Slow Cooker Cheesy Buffalo Chicken Pasta

This isn’t your everyday dinner—it’s bold, creamy, spicy, and seriously comforting. If you’re in the mood for something a little indulgent, this slow cooker cheesy buffalo chicken pasta brings all the cozy vibes with barely any effort. The best part? It all happens in one pot, so cleanup is a breeze.

Slow Cooker Cheesy Buffalo Chicken Pasta

We don’t make this every week, but when we do, it disappears fast. And I mean fast. My family scraped the pot clean the first time I tested it—no leftovers, no complaints, just silence and full bellies.

Why You’ll Really Enjoy This One

If you’re the kind of person who secretly loves cheesy pasta and isn’t afraid of a little buffalo heat, you’re going to fall hard for this dish. Here’s what makes it a keeper in my kitchen:

  • Everything goes into the slow cooker—yes, even the pasta! That means fewer dishes and more time to catch up on the things that matter (or just kick back).

  • The buffalo sauce gives it that spicy kick, but it’s not overwhelming. My 8-year-old still gobbles it down without a fuss.

  • That combo of melty cream cheese and sharp cheddar gives it the kind of creamy finish that clings to every strand of pasta. No dry bites here.

  • It’s hearty enough to serve as a stand-alone meal, but if you want to round it out with a crisp salad or some garlic bread, go for it.

This is one of those recipes that feels a little bit special but is easy enough to throw together on a busy Wednesday.

BEST Slow Cooker Cheesy Buffalo Chicken Pasta

What You’ll Need

Here’s everything that goes into this big bowl of comfort:

  • Boneless skinless chicken – I usually go with chicken breasts because they shred beautifully, but thighs will work too if you want something richer.

  • Chicken broth – Helps build the base of the sauce and also cooks the noodles later. Keep a little extra nearby in case the pasta needs more liquid.

  • Buffalo wing sauce – I split this into two portions—some goes in with the chicken, and the rest gets mixed in later. Use the heat level you like; I usually reach for medium.

  • Ranch dressing mix & spices – Just one tablespoon from a packet, plus garlic powder, celery salt, a pinch of salt, and pepper. It builds that tangy, savory flavor.

  • Cream cheese – This is the secret to that rich, velvety sauce. I’ve swapped in Neufchatel cheese before when I wanted to lighten it up a bit.

  • Shredded sharp cheddar – The sharper, the better. I always try to shred it fresh for a smoother melt.

  • Cornstarch slurry – Just a quick mix of cornstarch and water to help thicken everything at the end.

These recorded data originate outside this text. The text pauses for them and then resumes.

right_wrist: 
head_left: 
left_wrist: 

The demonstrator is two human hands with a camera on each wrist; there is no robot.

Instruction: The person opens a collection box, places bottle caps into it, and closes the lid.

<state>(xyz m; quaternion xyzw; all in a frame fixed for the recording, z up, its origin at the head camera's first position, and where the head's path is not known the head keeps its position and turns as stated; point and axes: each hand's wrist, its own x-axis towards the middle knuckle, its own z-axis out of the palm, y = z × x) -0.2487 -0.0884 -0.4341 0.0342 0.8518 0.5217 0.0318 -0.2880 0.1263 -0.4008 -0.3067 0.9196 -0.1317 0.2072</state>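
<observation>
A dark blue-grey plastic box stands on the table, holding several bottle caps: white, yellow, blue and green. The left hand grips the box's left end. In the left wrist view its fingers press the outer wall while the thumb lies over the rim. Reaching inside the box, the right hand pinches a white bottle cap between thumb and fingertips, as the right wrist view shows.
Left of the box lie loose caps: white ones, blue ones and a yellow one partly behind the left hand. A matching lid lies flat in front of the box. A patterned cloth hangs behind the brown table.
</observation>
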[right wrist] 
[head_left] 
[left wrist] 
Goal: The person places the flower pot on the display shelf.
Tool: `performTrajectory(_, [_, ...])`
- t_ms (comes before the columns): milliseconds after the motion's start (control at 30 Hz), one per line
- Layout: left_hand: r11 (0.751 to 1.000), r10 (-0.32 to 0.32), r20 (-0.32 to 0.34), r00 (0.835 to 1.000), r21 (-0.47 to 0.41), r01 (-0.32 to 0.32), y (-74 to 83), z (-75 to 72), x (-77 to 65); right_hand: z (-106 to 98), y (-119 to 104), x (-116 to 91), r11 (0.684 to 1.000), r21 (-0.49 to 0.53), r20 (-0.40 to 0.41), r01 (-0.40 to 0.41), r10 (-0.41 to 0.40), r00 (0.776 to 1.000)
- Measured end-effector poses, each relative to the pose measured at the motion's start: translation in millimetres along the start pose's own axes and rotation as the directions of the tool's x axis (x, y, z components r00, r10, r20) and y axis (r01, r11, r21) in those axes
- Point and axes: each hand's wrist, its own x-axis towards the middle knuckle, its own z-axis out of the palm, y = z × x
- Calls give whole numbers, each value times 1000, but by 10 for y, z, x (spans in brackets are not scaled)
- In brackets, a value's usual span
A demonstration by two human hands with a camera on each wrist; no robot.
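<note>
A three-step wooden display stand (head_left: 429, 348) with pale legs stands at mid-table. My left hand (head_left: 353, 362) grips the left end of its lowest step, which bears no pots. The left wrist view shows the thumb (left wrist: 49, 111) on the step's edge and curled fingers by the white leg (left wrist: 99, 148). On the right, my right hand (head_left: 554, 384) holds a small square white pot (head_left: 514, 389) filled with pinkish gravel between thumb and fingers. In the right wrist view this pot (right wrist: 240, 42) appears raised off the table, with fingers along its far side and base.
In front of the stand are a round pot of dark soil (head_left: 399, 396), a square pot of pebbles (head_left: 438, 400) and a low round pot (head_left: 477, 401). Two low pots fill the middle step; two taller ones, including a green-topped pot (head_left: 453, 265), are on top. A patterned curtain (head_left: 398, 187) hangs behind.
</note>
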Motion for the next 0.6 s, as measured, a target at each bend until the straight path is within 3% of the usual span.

  • Linguine noodles – They hold up well in the slow cooker and don’t turn to mush. Break them in half so they cook evenly.

  • Fresh cilantro – Totally optional, but I like that herby pop on top at the end.

How I Make It in the Slow Cooker

If you’ve never made pasta directly in the slow cooker, this is your sign to try. It’s a little hands-on near the end, but nothing you can’t handle.

  1. I start by placing the chicken, broth, about ¼ cup of the buffalo sauce, and all the seasonings in the slow cooker.

  2. Then, I layer on the cream cheese and cheddar, cover it up, and let it cook. High for 4 hours or low for 8—just depends on how your day’s looking.

  3. Once the chicken is done, I take it out and shred it in a bowl. Toss it with the remaining buffalo sauce so it gets extra juicy.

  4. Back in the slow cooker, I stir the cheesy mixture until smooth, then add the cornstarch slurry.

  5. Next comes the pasta. I break the linguine in half, lay it over the sauce, and top with the shredded chicken. Then it all cooks for another 30 to 60 minutes on high.

  6. I give the pasta a gentle stir a few times with tongs so everything cooks evenly and nothing sticks.

  7. If the noodles are still a little firm, I splash in some more broth—just a little at a time until it’s perfect.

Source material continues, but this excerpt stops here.